● What you will do: Only a number is required: the count of lines in the material below that contain "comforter".

● Dataset records:
━━━
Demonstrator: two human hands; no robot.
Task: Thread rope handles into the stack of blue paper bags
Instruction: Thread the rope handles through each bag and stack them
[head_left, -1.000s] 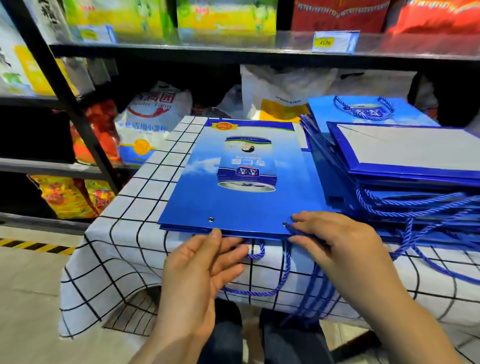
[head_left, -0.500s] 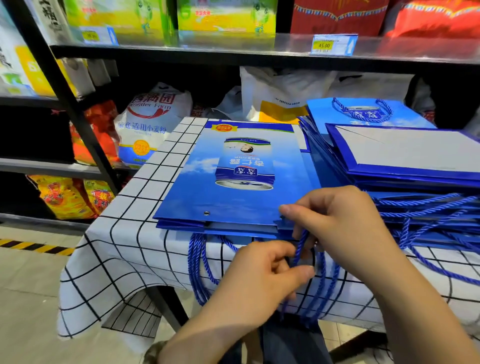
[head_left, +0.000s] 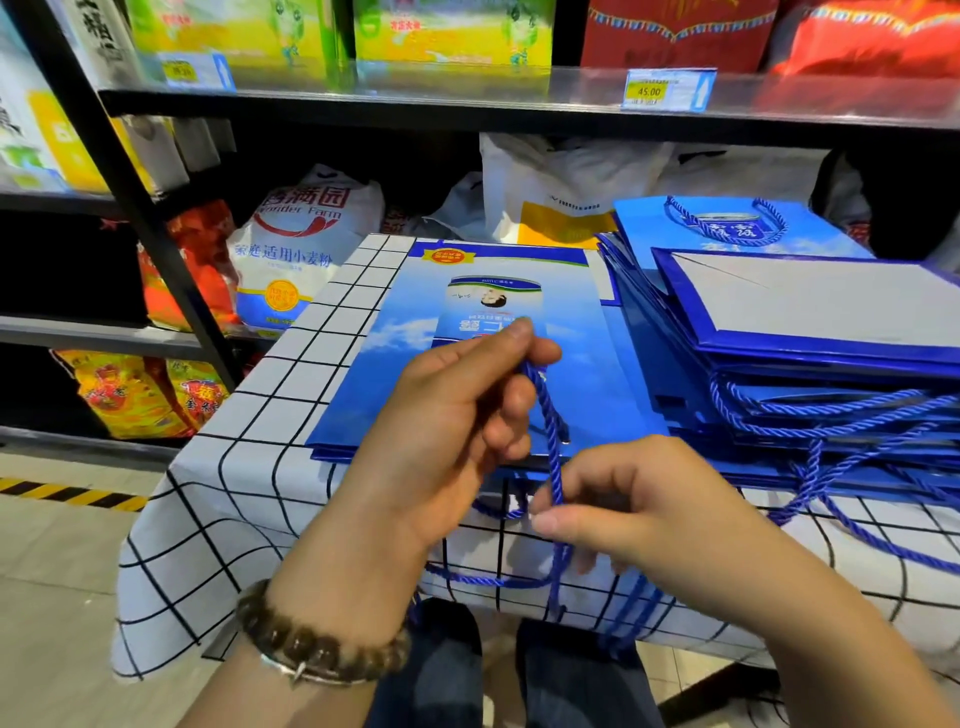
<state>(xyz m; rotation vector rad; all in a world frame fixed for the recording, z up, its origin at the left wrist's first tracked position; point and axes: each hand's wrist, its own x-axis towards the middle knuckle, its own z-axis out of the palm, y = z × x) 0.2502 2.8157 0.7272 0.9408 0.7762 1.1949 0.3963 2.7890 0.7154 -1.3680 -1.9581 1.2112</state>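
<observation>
White checked cloth (head_left: 249, 467), shop shelves (head_left: 363, 98) behind, left fingers (head_left: 483, 348), right fingers (head_left: 563, 522) pinching rope (head_left: 555, 462)

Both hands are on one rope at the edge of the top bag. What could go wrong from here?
1. The left hand pinches the blue rope high over the top bag while the right hand pinches it lower; a hard pull could tear the paper edge.
2. Other ropes hang over the table edge under the right hand and could tangle with it.
3. The finished pile trails its handles close by; one might be grabbed by mistake.
</observation>
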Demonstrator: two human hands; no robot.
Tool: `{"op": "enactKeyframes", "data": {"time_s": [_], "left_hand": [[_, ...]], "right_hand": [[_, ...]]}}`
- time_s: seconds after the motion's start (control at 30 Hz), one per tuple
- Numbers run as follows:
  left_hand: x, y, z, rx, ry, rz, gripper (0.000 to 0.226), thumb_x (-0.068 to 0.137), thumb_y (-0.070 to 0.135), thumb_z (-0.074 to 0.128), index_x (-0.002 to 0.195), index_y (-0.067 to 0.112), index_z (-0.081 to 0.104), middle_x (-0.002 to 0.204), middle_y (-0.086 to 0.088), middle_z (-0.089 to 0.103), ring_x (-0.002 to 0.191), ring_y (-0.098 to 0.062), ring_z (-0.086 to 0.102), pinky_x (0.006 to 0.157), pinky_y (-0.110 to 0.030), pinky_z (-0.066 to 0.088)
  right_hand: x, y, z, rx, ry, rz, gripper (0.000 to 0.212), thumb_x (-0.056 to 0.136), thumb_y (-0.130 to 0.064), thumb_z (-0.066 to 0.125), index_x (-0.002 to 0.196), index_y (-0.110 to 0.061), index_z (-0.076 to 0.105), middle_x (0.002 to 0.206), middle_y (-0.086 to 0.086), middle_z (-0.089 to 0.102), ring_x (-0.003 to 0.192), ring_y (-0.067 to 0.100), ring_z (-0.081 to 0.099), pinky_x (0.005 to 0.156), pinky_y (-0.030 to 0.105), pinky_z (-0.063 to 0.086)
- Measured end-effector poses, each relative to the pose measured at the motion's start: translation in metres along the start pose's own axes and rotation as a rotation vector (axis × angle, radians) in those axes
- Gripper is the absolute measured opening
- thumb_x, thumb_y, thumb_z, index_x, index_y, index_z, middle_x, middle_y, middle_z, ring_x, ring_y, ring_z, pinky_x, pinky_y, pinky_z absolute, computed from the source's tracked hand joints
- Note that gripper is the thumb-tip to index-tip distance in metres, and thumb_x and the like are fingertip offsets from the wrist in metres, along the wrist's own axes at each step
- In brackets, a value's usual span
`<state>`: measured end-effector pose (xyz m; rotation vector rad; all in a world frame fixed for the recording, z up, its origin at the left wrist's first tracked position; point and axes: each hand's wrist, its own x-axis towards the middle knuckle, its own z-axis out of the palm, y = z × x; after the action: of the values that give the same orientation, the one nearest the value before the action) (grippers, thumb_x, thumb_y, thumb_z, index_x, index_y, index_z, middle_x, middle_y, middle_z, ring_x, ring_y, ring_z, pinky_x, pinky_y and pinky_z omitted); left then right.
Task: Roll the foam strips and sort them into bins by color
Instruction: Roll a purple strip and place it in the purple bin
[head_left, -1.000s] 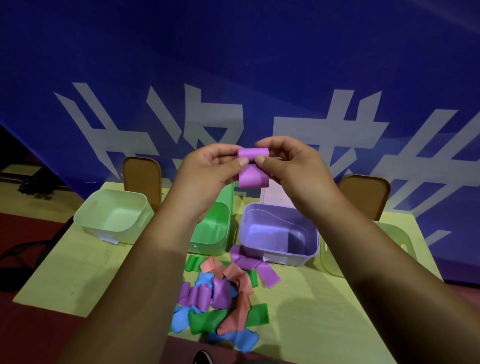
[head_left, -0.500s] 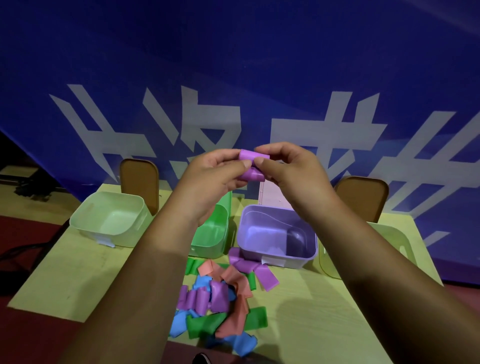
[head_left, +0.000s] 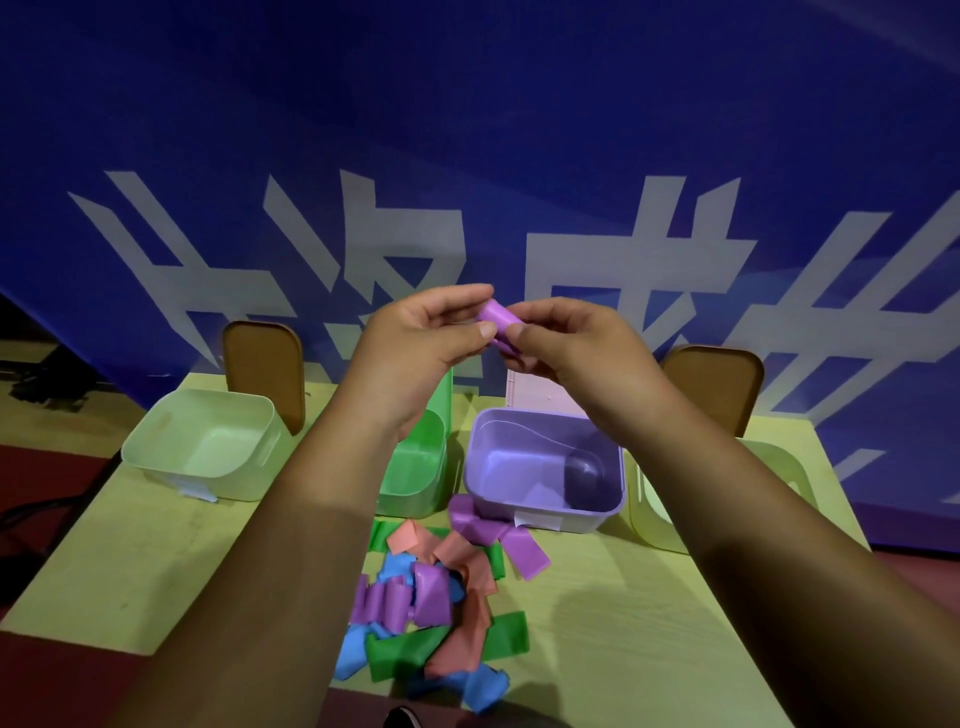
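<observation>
Both hands, left (head_left: 415, 353) and right (head_left: 571, 348), pinch one purple roll (head_left: 496, 317) high above the purple bin (head_left: 543, 512).

The purple bin (head_left: 545, 467) stands open at the top, with only one dark rolled piece (head_left: 586, 475) in its right end and bare floor to the left of it. The green bin (head_left: 415, 467) touches its left side and a pale bin (head_left: 654, 514) crowds its right. Loose foam strips (head_left: 436, 597) cover the table (head_left: 649, 649) right in front.
</observation>
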<state>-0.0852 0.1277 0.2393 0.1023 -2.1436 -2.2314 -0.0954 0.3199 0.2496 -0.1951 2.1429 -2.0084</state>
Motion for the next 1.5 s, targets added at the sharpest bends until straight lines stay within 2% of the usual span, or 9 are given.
{"op": "enactKeyframes", "data": {"time_s": [0.27,0.5,0.63,0.8,1.0,1.13,1.3,1.4,1.5], "left_hand": [[0.007,-0.021,0.022,-0.375,0.026,-0.208,0.024,0.096,-0.008,0.070,0.119,-0.001,0.075,0.108,-0.015,0.082,0.104,-0.017,0.080,0.089,-0.019,0.060],[0.014,-0.045,0.042,-0.296,0.001,-0.250,0.022,0.097,-0.003,0.072,0.118,0.004,0.076,0.109,-0.016,0.082,0.102,-0.024,0.081,0.094,-0.031,0.064],[0.024,-0.071,0.052,-0.140,0.016,-0.326,0.018,0.097,0.000,0.075,0.113,0.008,0.079,0.100,-0.012,0.082,0.091,-0.020,0.079,0.083,-0.027,0.065],[0.039,-0.118,0.072,-0.104,0.028,-0.435,0.016,0.094,-0.008,0.075,0.107,0.001,0.077,0.085,-0.010,0.079,0.073,-0.015,0.077,0.070,-0.023,0.065],[0.062,-0.188,0.091,0.004,0.065,-0.575,0.029,0.093,-0.001,0.081,0.120,-0.010,0.072,0.096,-0.022,0.077,0.074,-0.022,0.076,0.064,-0.023,0.064],[0.075,-0.230,0.109,0.042,0.049,-0.684,0.033,0.095,0.001,0.080,0.126,-0.004,0.070,0.097,-0.019,0.076,0.078,-0.021,0.073,0.071,-0.027,0.064],[0.090,-0.276,0.130,0.227,0.037,-0.756,0.009,0.089,0.013,0.089,0.094,0.015,0.081,0.092,-0.012,0.079,0.084,-0.025,0.072,0.081,-0.041,0.066],[0.099,-0.317,0.136,0.360,0.045,-0.803,0.014,0.072,0.026,0.094,0.070,0.020,0.082,0.077,-0.006,0.080,0.080,-0.028,0.076,0.086,-0.052,0.067],[0.105,-0.343,0.143,0.409,0.030,-0.831,0.012,0.063,0.034,0.088,0.073,0.027,0.085,0.076,-0.004,0.081,0.085,-0.032,0.080,0.088,-0.050,0.066]], "right_hand": [[0.002,0.017,-0.005,-0.004,0.055,-0.009,0.032,0.098,-0.015,0.076,0.129,-0.016,0.072,0.114,0.005,0.076,0.097,0.020,0.079,0.096,0.038,0.063],[0.008,0.054,-0.015,-0.129,0.127,0.048,0.027,0.095,-0.027,0.080,0.120,-0.025,0.072,0.107,-0.007,0.077,0.094,0.014,0.078,0.094,0.041,0.064],[0.012,0.087,-0.022,-0.168,0.127,0.109,0.024,0.092,-0.033,0.081,0.112,-0.026,0.071,0.101,-0.005,0.078,0.092,0.015,0.077,0.092,0.044,0.064],[0.015,0.132,-0.031,-0.206,0.158,0.187,0.027,0.091,-0.023,0.084,0.110,-0.016,0.067,0.096,-0.001,0.077,0.082,0.011,0.075,0.073,0.018,0.061],[0.028,0.187,-0.056,-0.138,0.065,0.411,0.020,0.097,0.000,0.070,0.115,-0.007,0.064,0.102,0.015,0.075,0.088,0.030,0.077,0.082,0.041,0.064],[0.037,0.214,-0.082,-0.067,0.175,0.480,0.016,0.099,0.012,0.055,0.101,-0.002,0.062,0.076,0.014,0.066,0.067,0.029,0.063,0.059,0.033,0.056],[0.055,0.239,-0.099,-0.145,0.295,0.590,0.024,0.101,-0.002,0.050,0.090,-0.012,0.070,0.082,0.014,0.076,0.076,0.035,0.078,0.078,0.052,0.067],[0.067,0.239,-0.104,-0.118,0.285,0.653,0.023,0.101,-0.002,0.049,0.096,-0.006,0.072,0.086,0.019,0.077,0.074,0.035,0.079,0.075,0.052,0.067],[0.076,0.236,-0.108,-0.093,0.301,0.721,0.022,0.100,-0.004,0.050,0.098,0.003,0.070,0.079,0.023,0.076,0.066,0.038,0.077,0.066,0.050,0.067]]}}
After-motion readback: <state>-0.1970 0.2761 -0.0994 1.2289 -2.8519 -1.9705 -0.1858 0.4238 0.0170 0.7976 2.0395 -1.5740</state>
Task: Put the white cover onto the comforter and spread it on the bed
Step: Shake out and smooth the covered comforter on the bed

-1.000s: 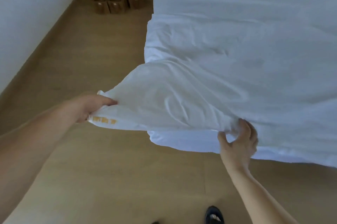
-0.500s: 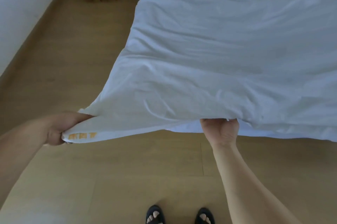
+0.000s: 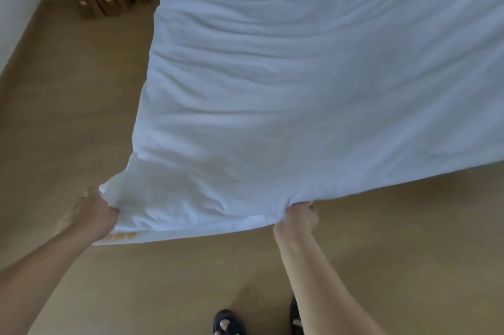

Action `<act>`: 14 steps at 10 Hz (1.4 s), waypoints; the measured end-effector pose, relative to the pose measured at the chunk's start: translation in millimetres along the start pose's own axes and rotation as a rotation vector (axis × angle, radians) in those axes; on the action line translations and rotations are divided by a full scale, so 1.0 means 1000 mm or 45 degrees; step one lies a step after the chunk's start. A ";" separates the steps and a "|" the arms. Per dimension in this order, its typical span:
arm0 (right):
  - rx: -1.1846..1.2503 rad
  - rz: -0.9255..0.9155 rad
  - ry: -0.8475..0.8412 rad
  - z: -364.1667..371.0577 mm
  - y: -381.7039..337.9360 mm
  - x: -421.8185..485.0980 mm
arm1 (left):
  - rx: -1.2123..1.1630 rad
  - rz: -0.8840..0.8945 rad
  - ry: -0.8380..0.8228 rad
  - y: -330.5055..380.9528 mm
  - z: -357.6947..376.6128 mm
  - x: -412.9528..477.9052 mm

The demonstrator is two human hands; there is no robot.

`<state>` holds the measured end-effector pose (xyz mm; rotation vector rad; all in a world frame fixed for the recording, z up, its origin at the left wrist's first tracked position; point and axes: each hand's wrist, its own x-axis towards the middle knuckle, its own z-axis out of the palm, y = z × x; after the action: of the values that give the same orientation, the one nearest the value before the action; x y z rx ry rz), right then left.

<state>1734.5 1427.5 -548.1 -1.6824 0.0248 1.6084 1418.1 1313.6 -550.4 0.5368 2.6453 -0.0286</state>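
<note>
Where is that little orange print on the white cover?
In the head view, the orange print is at the lower-left corner of the white cover, beside the left hand gripping that corner.

Colours on our list: bedding, floor, boxes, footwear, wall.
We enter the white cover as plain white, bluish in its creases, with an orange marking at one corner; the floor tan; the boxes brown with pale labels; the sandals black; the wall white.
</note>
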 end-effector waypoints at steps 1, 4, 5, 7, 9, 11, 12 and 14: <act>-0.063 0.004 0.047 -0.006 0.017 0.029 | 0.246 0.453 0.156 0.077 0.016 -0.022; -0.084 -0.042 0.034 -0.015 0.033 0.058 | 0.950 1.778 0.047 0.319 0.108 -0.201; -0.126 -0.053 -0.020 -0.019 0.036 0.067 | 1.214 1.717 0.289 0.342 0.145 -0.200; -0.019 0.059 -0.327 -0.055 0.008 0.106 | 0.175 1.508 -0.315 0.371 0.109 -0.147; 0.146 -0.085 -0.246 -0.050 -0.067 0.170 | 0.028 1.336 -0.612 0.381 0.100 -0.135; 0.256 0.005 -0.272 -0.037 -0.103 0.215 | -0.116 1.086 -0.741 0.386 0.100 -0.129; 0.205 -0.047 -0.354 -0.031 -0.101 0.215 | -0.214 1.009 -0.720 0.390 0.098 -0.129; 0.512 -0.067 -0.073 -0.056 -0.078 0.191 | -0.328 1.041 -0.569 0.391 0.099 -0.128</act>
<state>1858.7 1544.8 -676.7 -1.3166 0.2563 1.4943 1712.3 1617.9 -560.1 1.2948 1.8095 0.3840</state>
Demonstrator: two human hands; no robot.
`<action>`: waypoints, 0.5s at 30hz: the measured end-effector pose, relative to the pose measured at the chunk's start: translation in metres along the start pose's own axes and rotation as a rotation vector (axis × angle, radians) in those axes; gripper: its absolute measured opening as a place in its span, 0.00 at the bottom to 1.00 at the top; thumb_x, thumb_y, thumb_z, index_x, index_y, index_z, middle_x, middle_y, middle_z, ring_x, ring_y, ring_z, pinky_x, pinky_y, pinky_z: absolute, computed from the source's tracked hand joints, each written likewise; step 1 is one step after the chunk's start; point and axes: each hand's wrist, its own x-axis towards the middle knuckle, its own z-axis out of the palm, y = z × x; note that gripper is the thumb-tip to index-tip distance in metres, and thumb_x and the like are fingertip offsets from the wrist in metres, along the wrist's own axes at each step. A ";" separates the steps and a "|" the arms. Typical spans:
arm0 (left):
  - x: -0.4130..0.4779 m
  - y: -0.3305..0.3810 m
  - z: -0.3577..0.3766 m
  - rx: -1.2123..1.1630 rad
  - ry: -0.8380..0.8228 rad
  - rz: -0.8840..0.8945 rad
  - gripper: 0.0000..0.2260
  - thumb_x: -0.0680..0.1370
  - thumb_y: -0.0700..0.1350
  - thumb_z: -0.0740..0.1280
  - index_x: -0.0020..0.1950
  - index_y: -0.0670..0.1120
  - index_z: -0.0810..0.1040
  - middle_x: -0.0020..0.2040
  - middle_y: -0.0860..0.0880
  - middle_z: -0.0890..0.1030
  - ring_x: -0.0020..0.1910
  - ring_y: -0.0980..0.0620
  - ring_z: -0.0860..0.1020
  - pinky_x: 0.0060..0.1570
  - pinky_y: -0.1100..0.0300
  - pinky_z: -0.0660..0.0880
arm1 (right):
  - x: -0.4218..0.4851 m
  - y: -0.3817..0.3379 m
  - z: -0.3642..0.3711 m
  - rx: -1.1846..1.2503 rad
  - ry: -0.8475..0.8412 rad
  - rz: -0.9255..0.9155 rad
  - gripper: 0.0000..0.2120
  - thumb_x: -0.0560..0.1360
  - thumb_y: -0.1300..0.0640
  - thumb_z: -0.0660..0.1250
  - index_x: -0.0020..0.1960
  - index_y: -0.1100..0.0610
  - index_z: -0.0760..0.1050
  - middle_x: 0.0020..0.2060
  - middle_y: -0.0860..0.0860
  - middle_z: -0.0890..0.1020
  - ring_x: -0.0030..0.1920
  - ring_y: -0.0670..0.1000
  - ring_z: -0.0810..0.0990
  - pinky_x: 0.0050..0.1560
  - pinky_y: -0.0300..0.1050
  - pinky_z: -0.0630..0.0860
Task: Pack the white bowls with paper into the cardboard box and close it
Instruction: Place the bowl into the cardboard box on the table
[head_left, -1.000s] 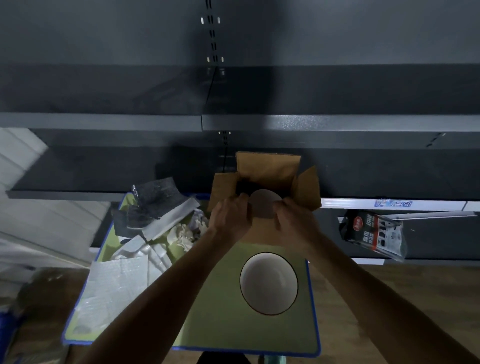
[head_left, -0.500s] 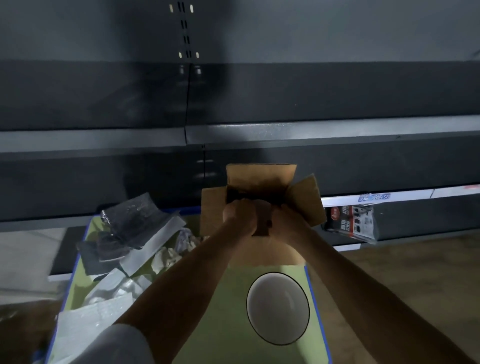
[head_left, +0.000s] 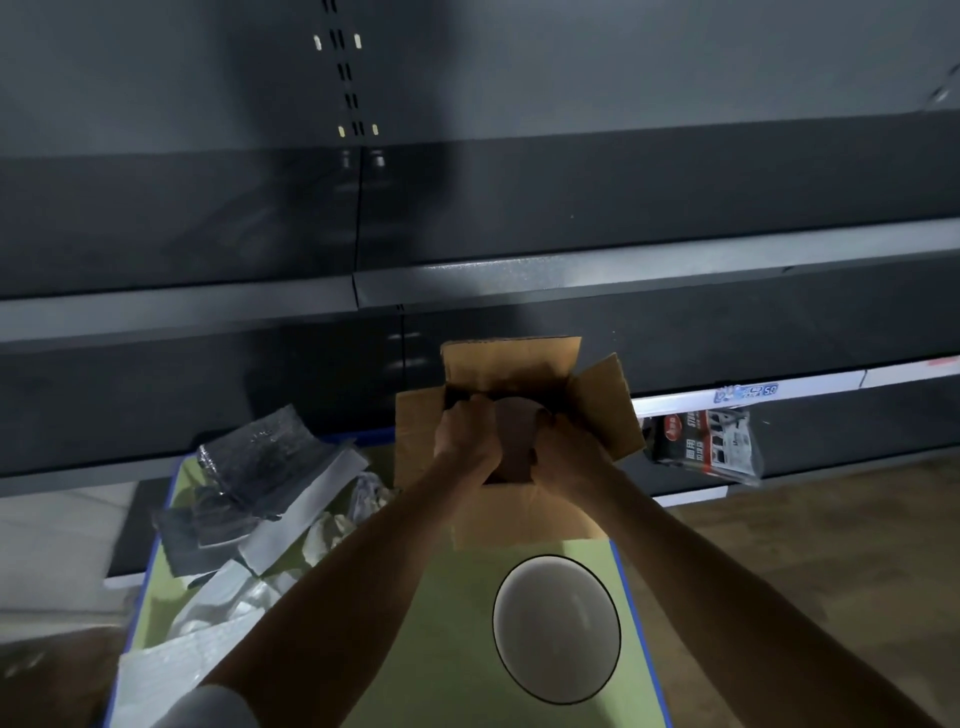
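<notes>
Two hands, left hand (head_left: 465, 441) and right hand (head_left: 569, 452), clasp a shadowed round bowl (head_left: 514, 431) at the open brown cardboard box (head_left: 519, 519) mouth | second round white bowl (head_left: 556, 629) sits on green mat (head_left: 441, 623), person-side of box, nearer right arm

Left hand (head_left: 465, 441) and right hand (head_left: 566, 452) drawn closer around the white bowl (head_left: 514, 436), less of it showing, lower into the cardboard box (head_left: 524, 519)

Cardboard box (head_left: 524, 514) open, two bowls, loose paper (head_left: 208, 649).
The brown box stands with its flaps spread; a shaded bowl (head_left: 514, 436) tilts at its mouth. A white bowl (head_left: 556, 629) sits upright just before the box, and crumpled white sheets lie heaped well left.
</notes>
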 end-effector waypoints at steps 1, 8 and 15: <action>-0.001 -0.002 -0.003 -0.002 0.008 0.006 0.09 0.79 0.39 0.65 0.59 0.41 0.76 0.54 0.42 0.81 0.52 0.45 0.81 0.45 0.55 0.79 | 0.000 -0.001 0.000 -0.037 0.020 -0.002 0.31 0.76 0.49 0.65 0.74 0.59 0.60 0.66 0.56 0.72 0.65 0.58 0.73 0.60 0.51 0.76; -0.016 -0.018 -0.028 -0.058 0.155 0.074 0.15 0.75 0.41 0.68 0.62 0.43 0.75 0.54 0.44 0.81 0.52 0.45 0.80 0.41 0.59 0.71 | -0.012 -0.004 -0.018 -0.109 0.184 0.000 0.33 0.79 0.54 0.61 0.78 0.59 0.48 0.70 0.57 0.66 0.69 0.58 0.66 0.57 0.51 0.74; -0.040 -0.023 -0.053 -0.150 0.263 0.110 0.13 0.76 0.38 0.62 0.61 0.42 0.76 0.51 0.42 0.83 0.50 0.41 0.80 0.46 0.54 0.73 | -0.025 0.004 -0.040 0.007 0.291 -0.105 0.34 0.78 0.57 0.63 0.78 0.55 0.50 0.64 0.59 0.71 0.55 0.60 0.80 0.49 0.51 0.79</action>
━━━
● Reply to the task: 2